W czasie Świąt Bożego Narodzenia, gdy większość z zawodników odpoczywała i spędzała czas z najbliższymi, baza w Myślenicach miała stałego gościa. „Moje Święta wyglądały tak, że jeszcze w Wigilię rano widziałem się z Marcinem i razem pracowaliśmy nad moim kolanem. Dopiero później pojechaliśmy z narzeczoną do domu. Ale już w drugi dzień Świąt wieczorem wróciłem, bo nawet dwa dni przerwy od rehabilitacji to było dla mnie dużo. Wiadomo, że chcę jak najszybciej wrócić do pełnej sprawności, dlatego nie narzekałem. Każdy procent poprawy mnie cieszy, jednak zdaję sobie też sprawę z tego, że nie mogę się „podpalać”, bo nie był to lekki uraz i wymaga on dokładnego wyleczenia” - powiedział Drzazga.


Walka o powrót do pełnej sprawności ma jednak nie tylko wymiar sportowy. Niedługo Krzysztof i Martyna staną na ślubnym kobiercu. „Dżaga” ma nadzieję, że bez problemu będzie mógł zatańczyć na weselu. „Śmiałem się, że teraz powiedzenie „do wesela się zagoi” nabrało wyjątkowego znaczenia. Wierzę, że będę w stu procentach sprawny i walczę o to, by jak najszybciej wrócić nie tylko na boisko, ale także do normalnego funkcjonowania” - przekonuje Drzazga.

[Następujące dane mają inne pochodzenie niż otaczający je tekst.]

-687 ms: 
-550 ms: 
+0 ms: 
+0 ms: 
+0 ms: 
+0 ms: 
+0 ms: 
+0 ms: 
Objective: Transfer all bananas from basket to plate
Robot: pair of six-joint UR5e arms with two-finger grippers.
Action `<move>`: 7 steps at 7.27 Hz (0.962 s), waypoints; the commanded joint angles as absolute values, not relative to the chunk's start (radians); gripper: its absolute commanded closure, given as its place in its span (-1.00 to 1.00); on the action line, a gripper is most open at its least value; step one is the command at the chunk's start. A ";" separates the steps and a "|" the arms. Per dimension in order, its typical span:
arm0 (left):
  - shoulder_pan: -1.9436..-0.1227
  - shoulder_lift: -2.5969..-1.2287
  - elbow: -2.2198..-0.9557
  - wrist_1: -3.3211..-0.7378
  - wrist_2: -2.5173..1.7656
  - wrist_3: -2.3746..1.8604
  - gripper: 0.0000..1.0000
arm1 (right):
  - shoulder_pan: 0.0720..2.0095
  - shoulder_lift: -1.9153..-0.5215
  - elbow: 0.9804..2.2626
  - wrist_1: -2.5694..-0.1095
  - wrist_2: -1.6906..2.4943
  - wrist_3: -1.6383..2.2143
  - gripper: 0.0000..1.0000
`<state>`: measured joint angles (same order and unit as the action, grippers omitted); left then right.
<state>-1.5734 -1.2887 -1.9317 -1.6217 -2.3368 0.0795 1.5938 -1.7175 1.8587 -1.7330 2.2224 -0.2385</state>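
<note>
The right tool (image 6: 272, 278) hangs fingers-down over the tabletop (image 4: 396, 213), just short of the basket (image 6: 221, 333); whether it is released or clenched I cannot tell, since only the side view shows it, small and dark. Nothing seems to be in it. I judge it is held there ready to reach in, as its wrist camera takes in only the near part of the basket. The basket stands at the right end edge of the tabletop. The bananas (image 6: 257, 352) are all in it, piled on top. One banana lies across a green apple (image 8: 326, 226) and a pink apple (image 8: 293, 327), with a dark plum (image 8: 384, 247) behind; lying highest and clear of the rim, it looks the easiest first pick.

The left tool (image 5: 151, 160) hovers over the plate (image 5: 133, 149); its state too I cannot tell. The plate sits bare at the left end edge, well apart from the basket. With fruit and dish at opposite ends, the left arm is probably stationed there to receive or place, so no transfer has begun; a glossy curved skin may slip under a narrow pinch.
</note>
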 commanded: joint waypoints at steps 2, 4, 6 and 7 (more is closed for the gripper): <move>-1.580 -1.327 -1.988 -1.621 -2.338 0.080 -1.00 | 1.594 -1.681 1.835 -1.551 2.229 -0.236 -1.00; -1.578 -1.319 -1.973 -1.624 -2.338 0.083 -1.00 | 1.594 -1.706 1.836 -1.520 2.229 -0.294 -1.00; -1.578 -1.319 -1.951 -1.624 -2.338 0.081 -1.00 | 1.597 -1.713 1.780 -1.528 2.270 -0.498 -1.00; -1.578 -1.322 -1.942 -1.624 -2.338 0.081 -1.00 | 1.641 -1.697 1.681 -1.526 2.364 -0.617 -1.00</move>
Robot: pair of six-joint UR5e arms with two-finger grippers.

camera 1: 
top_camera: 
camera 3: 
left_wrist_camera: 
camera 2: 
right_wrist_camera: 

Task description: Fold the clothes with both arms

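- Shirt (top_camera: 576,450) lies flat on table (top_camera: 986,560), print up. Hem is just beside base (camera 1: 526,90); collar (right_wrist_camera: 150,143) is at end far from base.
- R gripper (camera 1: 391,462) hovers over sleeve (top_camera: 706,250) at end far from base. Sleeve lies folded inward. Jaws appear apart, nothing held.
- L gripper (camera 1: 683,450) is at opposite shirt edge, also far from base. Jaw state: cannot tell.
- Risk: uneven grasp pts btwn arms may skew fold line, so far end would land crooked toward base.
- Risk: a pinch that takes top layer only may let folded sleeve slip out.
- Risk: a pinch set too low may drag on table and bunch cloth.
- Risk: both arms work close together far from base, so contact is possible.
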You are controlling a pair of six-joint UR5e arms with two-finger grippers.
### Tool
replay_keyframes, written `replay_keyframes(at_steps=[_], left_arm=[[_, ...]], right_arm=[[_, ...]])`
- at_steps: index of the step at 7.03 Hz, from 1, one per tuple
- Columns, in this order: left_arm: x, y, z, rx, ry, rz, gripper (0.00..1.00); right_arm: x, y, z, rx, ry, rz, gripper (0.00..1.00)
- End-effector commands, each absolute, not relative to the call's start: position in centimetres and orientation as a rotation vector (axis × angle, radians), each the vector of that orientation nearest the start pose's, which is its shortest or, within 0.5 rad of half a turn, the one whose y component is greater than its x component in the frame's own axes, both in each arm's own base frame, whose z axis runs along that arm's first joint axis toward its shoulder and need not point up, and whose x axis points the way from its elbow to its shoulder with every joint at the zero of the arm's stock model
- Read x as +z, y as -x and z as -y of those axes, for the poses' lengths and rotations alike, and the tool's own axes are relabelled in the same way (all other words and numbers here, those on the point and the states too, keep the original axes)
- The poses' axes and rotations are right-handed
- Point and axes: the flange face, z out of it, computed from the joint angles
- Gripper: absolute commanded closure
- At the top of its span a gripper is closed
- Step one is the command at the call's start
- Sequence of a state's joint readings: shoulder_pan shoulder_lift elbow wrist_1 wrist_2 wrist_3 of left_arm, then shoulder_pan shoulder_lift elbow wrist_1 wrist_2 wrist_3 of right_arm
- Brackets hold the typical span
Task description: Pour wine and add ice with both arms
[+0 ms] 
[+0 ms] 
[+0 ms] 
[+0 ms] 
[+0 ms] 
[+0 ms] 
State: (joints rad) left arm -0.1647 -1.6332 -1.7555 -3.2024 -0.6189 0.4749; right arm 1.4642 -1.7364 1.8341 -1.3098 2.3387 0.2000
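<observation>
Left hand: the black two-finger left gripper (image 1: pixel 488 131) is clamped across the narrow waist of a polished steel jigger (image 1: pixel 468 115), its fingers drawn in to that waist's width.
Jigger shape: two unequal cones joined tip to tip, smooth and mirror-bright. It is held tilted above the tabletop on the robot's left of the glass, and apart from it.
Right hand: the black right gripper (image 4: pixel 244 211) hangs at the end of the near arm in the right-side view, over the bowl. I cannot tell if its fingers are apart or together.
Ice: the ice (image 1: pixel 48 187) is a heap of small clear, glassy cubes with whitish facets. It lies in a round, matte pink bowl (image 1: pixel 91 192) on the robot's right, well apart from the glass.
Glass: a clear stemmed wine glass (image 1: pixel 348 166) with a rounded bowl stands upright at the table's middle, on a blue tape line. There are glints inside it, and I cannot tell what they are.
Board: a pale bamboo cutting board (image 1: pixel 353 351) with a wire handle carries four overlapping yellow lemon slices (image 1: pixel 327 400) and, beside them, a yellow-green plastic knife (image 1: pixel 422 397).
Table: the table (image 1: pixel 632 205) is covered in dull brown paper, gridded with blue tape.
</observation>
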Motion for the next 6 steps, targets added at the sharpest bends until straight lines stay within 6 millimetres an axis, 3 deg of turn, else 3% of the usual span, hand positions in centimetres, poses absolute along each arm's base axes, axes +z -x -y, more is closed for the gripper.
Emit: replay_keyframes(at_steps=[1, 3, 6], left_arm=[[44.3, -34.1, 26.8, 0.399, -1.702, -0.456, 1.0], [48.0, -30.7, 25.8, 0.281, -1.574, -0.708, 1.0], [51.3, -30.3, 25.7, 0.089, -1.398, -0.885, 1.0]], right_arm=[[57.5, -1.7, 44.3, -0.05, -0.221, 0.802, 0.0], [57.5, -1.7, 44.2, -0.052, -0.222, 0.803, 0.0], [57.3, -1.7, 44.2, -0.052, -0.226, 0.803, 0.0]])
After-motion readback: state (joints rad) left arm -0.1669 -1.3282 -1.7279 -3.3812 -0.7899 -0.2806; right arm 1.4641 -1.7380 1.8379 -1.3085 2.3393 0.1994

Bramka Krzysztofa Drzazgi z meczu z Cracovią wygrała w plebiscycie na najładniejszego gola strzelonego przez Wiślaków w poprzednim roku. Jak na to wyróżnienie zareagował sam zainteresowany? „Pamiętam tę bramkę. Była ładnej urody, nie ma co mówić, ale nie była ładniejsza niż ta zdobyta przez Lukasa z Pogonią! (Lukas przysłuchiwał się naszej rozmowie). Kibice zapewne też ją wybrali przez to, że padła w meczu derbowym. Myślę, że ranga spotkania była duża, a i jeszcze bramka ładna, stąd to wyróżnienie. Dziękuję za nie fanom! Uważam, że jest najładniejszą w moim życiu, ale mam nadzieję, że jeszcze uda mi się zdobycie lepsze!” - zakończył.